**What to work on**
Everything from the line with "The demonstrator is" to the end of the data is to be retyped exactly, and nothing else.
START Data shown
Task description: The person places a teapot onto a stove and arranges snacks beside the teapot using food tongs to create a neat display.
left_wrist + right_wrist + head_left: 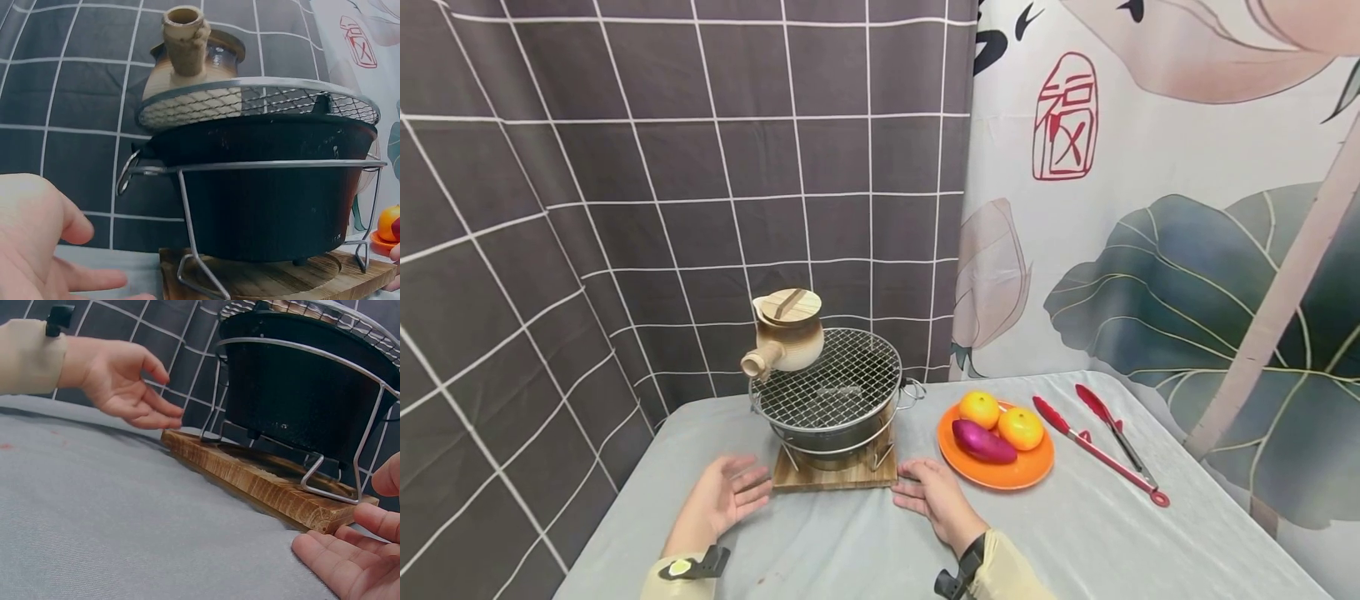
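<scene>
Beige sleeves (1007, 573): they come in from the near edge, and on each wrist I wear a black strap (961, 575).
Grey cloth (820, 550): it lies beneath my hands and covers the table.
Left hand (724, 497): my fingers are loosely extended, just beside the left front corner of the wooden board (835, 479); whether they touch it, I cannot tell.
Right hand (938, 500): it is likewise relaxed, with fingertips at the right front corner; here also the contact is not clear to me.
Board's place: it lies flat between my two hands and carries the wire stand (275, 165).
Black pot (269, 200): it sits upright inside this stand.
Orange plate (1000, 478): to the right, it holds two orange fruits (1021, 429) and one long purple vegetable (985, 443).
Red-tipped tongs (1114, 463): they lie spread, farther right than the plate.
Round mesh (827, 383): it lies over the black pot.
Clay pot (803, 346): upright on the left part of the mesh, under a wooden lid (788, 308), its handle (758, 362) pointing left and toward me.
Checked curtain (700, 167): it hangs behind, and a leaf-printed cloth (1247, 267) continues to the right.
</scene>
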Available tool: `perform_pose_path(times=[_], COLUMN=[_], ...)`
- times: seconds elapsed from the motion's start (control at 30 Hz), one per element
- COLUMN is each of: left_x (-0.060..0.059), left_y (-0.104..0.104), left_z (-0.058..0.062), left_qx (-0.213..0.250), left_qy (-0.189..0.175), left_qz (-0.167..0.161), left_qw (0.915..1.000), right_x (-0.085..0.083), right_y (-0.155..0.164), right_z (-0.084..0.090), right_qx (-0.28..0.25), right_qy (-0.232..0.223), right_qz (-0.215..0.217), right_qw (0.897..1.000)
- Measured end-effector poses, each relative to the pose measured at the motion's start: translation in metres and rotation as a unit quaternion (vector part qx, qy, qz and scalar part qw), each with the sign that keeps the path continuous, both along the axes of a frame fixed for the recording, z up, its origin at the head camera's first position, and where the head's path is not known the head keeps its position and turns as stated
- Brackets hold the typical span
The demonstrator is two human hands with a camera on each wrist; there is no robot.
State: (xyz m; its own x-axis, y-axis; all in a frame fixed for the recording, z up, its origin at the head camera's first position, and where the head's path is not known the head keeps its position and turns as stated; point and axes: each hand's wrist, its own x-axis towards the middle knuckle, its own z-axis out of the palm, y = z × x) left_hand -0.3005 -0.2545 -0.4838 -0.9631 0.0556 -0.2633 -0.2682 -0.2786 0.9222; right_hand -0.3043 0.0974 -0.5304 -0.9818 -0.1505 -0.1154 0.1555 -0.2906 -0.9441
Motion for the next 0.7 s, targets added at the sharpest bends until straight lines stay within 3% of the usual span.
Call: perform_pose_path(times=[0.2,0.37,0.7], left_x=[0.001,0.000,-0.001], left_y=[0.002,0.004,0.010], left_z=[-0.010,-0.014,-0.023], left_qx=[-0.001,0.035,0.070], left_qy=[-0.010,-0.006,0.008], left_qz=[-0.030,-0.046,-0.010], left_qw=[0.9995,0.9983,0.9974], right_x=[0.000,-0.001,0.000], right_y=[0.000,0.000,0.000], right_z=[0.000,0.000,0.002], right_qx=[0.000,-0.002,-0.001], right_qy=[0.001,0.003,-0.001], right_qz=[-0.002,0.000,0.004], right_qw=[1.000,1.000,1.000])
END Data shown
**Written answer**
The demonstrator is two human hands with a camera on each wrist; there is no robot.
State: (xyz m; its own x-axis, y-axis; all in a frame fixed for the recording, z up, its origin at the head camera's first position, and where the head's path is not known the head keeps its position and turns as stated; point and axes: each hand's wrist, its own x-axis towards the middle knuckle, its own z-axis out of the palm, y = z × x) left_hand -0.3005 -0.2545 -0.4838 -0.9631 0.0556 -0.2633 -0.2682 -0.2786 0.9222; right_hand -0.3043 0.0974 -0.5304 -0.9818 -0.1505 -0.1154 0.1555 -0.2906 -0.9441
Motion for the next 0.7 s, targets added at the sharpest bends until straight lines stay within 3% of the usual span.
Call: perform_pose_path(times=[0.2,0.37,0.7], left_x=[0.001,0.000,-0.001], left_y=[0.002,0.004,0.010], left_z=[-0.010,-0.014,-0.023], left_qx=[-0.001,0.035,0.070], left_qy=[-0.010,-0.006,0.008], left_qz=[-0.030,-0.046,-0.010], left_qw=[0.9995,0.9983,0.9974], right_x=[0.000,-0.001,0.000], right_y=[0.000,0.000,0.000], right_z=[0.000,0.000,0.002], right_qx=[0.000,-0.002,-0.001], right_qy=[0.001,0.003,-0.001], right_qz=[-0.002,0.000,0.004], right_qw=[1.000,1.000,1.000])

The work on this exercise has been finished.